Termos semelhantes também são usados com essa mesma intenção, Hans Moravec adotou o termo ex-humans, o artista e teórico inglês das redes telemáticas Roy Ascott fala de uma “era pós-biológica” vislumbrada por ele através dessa fusão entre carne e silício, do mundo seco do silício com o mundo úmido do carbono, e da expansão da consciência pela conexão em rede.
Assim como Derrick de Kerchkove acredita que a ligação planetária em rede cria uma mente expandida pela somatória das inteligências conectadas. O artista australiano Stelarc usa o conceito de “corpo obsoleto” para balizar suas obras estruturadas a partir da conexão com próteses robóticas e biológicas e dispositivos telemáticos de expansão da percepção.

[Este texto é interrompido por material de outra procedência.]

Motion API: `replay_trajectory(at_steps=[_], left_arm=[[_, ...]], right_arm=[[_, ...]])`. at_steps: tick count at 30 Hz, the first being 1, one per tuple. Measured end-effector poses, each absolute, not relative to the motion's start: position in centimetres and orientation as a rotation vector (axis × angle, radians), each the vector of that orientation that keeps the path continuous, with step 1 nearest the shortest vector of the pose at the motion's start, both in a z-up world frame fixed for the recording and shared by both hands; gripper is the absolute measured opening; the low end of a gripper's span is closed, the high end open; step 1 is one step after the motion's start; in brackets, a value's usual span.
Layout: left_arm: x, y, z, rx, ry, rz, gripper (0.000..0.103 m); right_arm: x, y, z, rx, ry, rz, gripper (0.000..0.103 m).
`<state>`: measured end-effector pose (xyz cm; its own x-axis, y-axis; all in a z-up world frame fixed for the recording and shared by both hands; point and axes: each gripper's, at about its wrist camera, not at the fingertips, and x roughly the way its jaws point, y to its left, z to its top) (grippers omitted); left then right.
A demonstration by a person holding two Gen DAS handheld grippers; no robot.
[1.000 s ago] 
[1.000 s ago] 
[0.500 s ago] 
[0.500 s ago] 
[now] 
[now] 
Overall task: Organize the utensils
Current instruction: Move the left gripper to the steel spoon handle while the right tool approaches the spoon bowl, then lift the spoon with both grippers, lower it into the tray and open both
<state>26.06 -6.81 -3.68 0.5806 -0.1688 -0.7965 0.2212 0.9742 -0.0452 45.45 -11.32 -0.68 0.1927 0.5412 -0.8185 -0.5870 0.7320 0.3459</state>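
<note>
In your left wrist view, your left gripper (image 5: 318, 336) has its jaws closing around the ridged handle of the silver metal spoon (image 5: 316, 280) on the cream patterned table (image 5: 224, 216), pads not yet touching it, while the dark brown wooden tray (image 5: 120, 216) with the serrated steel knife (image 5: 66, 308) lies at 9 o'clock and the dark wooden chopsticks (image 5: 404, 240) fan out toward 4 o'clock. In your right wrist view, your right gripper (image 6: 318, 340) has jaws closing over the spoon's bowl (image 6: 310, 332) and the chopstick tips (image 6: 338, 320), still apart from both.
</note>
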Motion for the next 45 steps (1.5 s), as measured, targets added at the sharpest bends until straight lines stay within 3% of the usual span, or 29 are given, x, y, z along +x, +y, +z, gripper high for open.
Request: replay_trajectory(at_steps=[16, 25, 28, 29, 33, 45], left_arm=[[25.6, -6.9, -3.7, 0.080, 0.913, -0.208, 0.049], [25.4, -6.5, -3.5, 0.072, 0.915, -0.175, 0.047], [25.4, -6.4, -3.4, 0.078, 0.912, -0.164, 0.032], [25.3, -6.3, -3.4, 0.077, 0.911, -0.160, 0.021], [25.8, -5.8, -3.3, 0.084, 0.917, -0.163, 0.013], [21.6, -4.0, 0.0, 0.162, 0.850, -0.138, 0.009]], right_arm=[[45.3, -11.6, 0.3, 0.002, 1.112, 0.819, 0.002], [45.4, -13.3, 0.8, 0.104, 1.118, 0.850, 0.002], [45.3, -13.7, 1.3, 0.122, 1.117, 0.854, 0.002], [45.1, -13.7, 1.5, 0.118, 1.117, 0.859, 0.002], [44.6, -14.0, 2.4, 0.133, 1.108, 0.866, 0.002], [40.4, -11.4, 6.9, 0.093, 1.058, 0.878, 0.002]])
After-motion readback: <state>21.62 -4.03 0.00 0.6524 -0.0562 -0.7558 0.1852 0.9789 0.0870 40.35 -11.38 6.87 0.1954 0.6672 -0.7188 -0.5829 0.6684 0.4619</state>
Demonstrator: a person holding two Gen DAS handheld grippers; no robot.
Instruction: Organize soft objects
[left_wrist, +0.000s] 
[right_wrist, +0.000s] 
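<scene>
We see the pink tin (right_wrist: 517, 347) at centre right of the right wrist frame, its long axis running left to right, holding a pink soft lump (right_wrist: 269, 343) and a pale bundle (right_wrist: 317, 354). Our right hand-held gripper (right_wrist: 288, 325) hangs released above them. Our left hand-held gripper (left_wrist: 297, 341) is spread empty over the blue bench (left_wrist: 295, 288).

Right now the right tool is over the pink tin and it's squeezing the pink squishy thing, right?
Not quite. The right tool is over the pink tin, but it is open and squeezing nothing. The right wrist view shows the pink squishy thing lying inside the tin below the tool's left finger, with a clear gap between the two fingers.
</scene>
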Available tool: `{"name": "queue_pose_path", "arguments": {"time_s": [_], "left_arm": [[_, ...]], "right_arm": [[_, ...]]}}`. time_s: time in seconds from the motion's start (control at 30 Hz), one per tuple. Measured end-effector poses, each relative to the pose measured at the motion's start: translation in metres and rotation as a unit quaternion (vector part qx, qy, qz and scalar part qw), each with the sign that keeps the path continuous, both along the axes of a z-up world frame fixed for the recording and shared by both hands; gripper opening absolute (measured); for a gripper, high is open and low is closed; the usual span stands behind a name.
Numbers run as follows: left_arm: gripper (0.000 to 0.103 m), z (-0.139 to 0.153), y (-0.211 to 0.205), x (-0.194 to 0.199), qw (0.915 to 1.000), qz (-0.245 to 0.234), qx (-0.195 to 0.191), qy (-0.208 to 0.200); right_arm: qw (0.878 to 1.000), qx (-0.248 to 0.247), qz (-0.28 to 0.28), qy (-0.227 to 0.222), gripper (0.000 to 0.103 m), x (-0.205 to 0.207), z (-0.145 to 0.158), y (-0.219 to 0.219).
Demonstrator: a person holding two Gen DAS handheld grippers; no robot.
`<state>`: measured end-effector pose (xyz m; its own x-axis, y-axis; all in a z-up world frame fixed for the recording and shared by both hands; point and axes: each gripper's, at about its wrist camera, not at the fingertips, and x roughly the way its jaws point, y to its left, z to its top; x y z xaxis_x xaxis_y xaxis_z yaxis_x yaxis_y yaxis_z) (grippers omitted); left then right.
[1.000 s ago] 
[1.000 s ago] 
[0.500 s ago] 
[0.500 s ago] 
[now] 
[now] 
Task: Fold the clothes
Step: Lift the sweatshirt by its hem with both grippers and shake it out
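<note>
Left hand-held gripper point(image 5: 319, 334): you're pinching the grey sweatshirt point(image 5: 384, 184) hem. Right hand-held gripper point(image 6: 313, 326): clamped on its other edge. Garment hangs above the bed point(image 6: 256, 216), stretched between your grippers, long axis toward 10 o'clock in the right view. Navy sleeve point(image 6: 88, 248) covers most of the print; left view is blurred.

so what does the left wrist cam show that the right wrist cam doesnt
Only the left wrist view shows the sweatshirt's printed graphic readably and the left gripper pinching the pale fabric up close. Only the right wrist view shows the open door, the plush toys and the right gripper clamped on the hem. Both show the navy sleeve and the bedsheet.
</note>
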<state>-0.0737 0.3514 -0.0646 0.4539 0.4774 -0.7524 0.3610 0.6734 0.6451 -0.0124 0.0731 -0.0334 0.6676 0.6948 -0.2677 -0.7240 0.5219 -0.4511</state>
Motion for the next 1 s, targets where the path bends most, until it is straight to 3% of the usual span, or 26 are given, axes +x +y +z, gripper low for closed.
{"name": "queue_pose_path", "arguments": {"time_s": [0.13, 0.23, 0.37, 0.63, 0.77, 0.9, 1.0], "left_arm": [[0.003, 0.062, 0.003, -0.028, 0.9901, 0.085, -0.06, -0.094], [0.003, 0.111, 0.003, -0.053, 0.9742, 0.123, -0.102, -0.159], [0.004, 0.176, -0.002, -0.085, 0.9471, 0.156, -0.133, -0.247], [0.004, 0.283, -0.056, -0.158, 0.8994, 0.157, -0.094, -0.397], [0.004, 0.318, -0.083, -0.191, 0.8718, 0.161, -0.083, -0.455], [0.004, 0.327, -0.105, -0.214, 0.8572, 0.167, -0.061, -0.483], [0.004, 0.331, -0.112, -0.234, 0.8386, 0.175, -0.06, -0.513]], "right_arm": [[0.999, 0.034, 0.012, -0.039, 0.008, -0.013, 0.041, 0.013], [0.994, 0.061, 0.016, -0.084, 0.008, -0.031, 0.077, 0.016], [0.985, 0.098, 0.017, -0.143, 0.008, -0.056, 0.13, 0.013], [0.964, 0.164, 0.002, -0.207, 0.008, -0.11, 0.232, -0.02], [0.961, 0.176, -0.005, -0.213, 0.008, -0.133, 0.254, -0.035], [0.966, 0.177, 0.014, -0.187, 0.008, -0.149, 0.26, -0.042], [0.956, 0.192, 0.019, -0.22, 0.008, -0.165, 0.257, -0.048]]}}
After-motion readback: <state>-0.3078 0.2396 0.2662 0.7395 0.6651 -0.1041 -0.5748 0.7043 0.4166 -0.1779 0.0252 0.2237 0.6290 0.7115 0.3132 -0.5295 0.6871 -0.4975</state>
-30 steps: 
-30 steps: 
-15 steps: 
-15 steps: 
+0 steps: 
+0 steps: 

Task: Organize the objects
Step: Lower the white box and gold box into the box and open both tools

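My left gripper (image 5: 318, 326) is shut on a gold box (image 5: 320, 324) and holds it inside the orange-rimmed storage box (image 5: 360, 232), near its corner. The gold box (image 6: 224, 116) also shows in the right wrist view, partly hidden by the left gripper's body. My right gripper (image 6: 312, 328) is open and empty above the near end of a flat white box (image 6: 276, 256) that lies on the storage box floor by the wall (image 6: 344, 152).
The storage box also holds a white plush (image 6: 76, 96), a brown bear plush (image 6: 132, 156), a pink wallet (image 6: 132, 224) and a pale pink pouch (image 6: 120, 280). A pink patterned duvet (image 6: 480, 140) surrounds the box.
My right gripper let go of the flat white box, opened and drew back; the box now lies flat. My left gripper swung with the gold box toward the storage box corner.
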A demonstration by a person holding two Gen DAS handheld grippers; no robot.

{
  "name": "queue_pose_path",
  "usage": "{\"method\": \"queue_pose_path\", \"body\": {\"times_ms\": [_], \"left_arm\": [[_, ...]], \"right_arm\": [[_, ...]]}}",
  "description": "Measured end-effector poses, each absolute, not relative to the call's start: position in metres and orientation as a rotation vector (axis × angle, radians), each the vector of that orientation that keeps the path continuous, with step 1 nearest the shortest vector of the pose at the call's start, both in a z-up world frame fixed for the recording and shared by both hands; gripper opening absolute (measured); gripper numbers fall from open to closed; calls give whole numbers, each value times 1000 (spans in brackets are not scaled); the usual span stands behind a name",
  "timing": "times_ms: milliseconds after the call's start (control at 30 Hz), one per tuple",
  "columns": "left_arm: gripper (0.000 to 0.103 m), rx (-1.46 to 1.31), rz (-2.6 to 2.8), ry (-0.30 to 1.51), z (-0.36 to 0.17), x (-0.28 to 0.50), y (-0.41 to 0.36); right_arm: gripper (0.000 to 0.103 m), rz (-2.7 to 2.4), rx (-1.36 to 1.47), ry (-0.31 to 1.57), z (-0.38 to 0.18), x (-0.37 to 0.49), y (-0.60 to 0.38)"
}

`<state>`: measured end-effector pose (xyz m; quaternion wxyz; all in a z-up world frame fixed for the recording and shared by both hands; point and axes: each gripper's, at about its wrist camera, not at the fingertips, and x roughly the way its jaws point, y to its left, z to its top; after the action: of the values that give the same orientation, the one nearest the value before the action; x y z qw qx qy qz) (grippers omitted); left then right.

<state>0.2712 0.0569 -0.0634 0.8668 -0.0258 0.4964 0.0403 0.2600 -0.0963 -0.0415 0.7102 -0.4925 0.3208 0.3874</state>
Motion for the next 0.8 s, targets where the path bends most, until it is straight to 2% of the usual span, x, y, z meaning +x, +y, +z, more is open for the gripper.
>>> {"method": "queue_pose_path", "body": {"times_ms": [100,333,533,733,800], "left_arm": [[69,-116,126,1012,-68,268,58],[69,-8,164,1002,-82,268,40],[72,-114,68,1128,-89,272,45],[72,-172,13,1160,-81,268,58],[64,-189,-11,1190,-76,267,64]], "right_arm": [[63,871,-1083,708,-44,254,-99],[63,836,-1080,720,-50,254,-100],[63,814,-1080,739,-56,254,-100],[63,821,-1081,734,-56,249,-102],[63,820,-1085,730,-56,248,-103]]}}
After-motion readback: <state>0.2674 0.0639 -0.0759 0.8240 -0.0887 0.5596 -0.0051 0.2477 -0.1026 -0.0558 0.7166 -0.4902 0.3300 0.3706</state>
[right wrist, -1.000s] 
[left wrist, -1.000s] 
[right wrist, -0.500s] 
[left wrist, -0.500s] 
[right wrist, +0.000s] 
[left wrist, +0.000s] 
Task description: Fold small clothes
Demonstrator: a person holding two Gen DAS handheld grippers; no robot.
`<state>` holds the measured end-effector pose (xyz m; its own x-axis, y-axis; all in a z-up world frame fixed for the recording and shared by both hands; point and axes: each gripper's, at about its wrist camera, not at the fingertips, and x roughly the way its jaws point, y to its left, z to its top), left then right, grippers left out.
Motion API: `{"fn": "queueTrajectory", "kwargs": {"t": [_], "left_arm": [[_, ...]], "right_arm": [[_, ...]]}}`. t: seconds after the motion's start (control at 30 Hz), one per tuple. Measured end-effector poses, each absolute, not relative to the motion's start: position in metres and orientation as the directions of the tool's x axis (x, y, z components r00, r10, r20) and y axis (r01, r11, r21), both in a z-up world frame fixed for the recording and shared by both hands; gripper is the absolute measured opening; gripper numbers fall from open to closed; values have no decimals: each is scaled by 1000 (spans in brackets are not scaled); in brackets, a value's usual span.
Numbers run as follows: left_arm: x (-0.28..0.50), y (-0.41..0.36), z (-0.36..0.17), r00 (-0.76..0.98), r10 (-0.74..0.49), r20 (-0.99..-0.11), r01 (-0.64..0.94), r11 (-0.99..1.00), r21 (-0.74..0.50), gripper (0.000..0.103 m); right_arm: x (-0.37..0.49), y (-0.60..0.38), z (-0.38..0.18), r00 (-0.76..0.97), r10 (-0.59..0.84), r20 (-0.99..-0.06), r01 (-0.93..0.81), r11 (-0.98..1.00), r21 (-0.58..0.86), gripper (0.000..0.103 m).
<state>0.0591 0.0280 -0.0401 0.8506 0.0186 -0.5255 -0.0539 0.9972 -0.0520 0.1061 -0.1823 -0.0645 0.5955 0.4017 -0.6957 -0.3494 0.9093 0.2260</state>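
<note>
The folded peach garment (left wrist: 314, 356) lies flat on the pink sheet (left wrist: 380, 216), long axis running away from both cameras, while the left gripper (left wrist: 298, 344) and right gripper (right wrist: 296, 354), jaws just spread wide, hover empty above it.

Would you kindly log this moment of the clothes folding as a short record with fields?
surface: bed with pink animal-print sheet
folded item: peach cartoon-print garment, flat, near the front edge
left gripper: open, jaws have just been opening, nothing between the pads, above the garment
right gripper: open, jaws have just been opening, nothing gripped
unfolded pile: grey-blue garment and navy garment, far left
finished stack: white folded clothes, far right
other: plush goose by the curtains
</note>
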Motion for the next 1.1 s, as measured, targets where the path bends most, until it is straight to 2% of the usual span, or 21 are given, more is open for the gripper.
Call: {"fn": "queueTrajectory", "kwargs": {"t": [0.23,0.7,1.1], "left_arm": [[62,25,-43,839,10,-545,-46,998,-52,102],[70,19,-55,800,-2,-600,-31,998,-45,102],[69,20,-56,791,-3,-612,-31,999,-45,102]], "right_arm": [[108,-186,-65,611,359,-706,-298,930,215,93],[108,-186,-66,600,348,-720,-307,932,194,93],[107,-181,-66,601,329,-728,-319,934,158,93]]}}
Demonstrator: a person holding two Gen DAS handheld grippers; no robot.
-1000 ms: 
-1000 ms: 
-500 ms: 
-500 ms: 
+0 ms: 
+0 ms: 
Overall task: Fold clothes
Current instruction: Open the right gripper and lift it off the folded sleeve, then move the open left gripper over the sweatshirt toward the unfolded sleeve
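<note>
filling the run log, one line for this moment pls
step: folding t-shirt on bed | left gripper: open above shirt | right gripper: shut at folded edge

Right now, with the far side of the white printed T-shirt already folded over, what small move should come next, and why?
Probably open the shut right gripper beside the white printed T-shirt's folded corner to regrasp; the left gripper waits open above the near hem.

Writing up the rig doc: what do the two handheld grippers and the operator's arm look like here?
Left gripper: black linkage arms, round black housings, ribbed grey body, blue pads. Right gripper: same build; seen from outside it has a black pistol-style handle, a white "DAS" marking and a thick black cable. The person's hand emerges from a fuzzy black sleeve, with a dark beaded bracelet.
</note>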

A pesquisadora Lucia Santaella, que acredita que um dos grandes dilemas da noção contemporânea de ser humano está diretamente conectado às mudanças pelas quais o corpo humano está passando em direção a uma possível nova antropomorfia: O potencial para as combinações entre vida artificial, robótica, redes neurais e manipulação genética é tamanho que nos leva a pensar que estamos nos aproximando de um tempo em que a distinção entre vida natural e artificial não terá mais onde se balizar.
De fato, tudo parece indicar que muitas funções vitais serão replicáveis maquinicamente assim como muitas máquinas adquirirão qualidades vitais. O efeito conjunto de todos esses desenvolvimentos tem recebido o nome de pós-humanismo (SANTAELLA, 2003, Culturas e artes do pós-humano: da cultura das mídias à cibercultura, p. 199).
Com toda certeza o termo pós-humano ainda irá gerar muitas polêmicas, dezenas de teses serão escritas para tentar analisá-lo, dissecá-lo, reinventá-lo, e como sempre pouquíssimos serão os trabalhos sagazes a respeito dele.
Santanella diz que:
Como artista eu o adotei em minha obra como termo representativo da ruptura com a noção biológica de vida e de corpo baseado no carbono, das limitações impostas pelas características do DNA humano que definem nossa configuração física, e de consciência pelos limites impostos por nossa percepção do mundo estruturada sobre os cinco sentidos.
(SANTANELLA, 2003, Culturas e artes do pós-humano: da cultura das mídias à cibercultura, p. 223).
A maioria dos ciberartistas citados apresentam poéticas que refletem o conceitual ou metaforicamente sobre essas rupturas, e por esse motivo chamo seus trabalhos de “arte pós-humana”, considerando o termo como uma das categorias da ciberarte. A arte continua desempenhando o seu papel de força visionária capaz de produzir conhecimento regado de poesia e reflexões prospectivas.